マリアがそう言いながら、テーブルの上に置いてある腕輪を左腕にはめていた。

 

「私はできている」

 

冴子は腰に提げている二本の刀に手を当てる。

 

「私もとっくに準備してるにゃ。武器はないけどね」

 

そう言って猫耳と尻尾を出す。

 

「行ってくるわね、アーシア」

 

「行ってくる。春奈、理子」

 

「白音、レイヴェル…行ってくるにゃ」

 

私たちは微笑みを見せて、部屋を出た。

 

廊下に出ると玄関へ歩みを進める。その途中で、マリアが口を開いた。

 

「……現状はどうなってるの?」

 

すると、冴子が厳しい表情で言う。

 

「部屋を出る前にテレビで確認したが、おおよその非難は完了しているそうだ。ただ……」

 

冴子の声色が変わり、立ち止った。

 

「二体の超 獣 鬼(ジャバウォック)は、進行の足を緩めていないそうだ。

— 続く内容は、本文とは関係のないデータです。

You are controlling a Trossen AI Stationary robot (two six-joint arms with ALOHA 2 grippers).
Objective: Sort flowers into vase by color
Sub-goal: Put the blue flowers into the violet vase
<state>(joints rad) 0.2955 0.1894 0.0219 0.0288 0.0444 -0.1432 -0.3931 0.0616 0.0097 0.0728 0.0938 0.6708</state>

二体とも別々の方角から、首都へ歩みを進めている」

 

私はそれを聞いて、沸々と内から黒いモノが沸き上がってくるのを感じていた。

 

「久しぶりに暴れられそうね。マリア、冴子」

 

そう言うと、二人はうなずく。

 

「そうね、今回は規模が規模だけに加減なんてしてられない。本気で向かいましょう」

 

「そうだな。私も最近、本気で戦っていなかったからな。地形が変わりすぎると何かと問題が多くなるから、極力で押さえていた。だが、あれだけ大きい相手に手は抜けないな」

 

私たちはそう言いながら、玄関に到着する。

 

「――待ってたわよ。黒歌、マリア、冴子」

 

突然かけられた声に、一瞬驚いてしまった……。すぐに振り返ると、そこには――。

 

「カミュ…カラワーナ」

 

カミュとカラワーナが立っていた。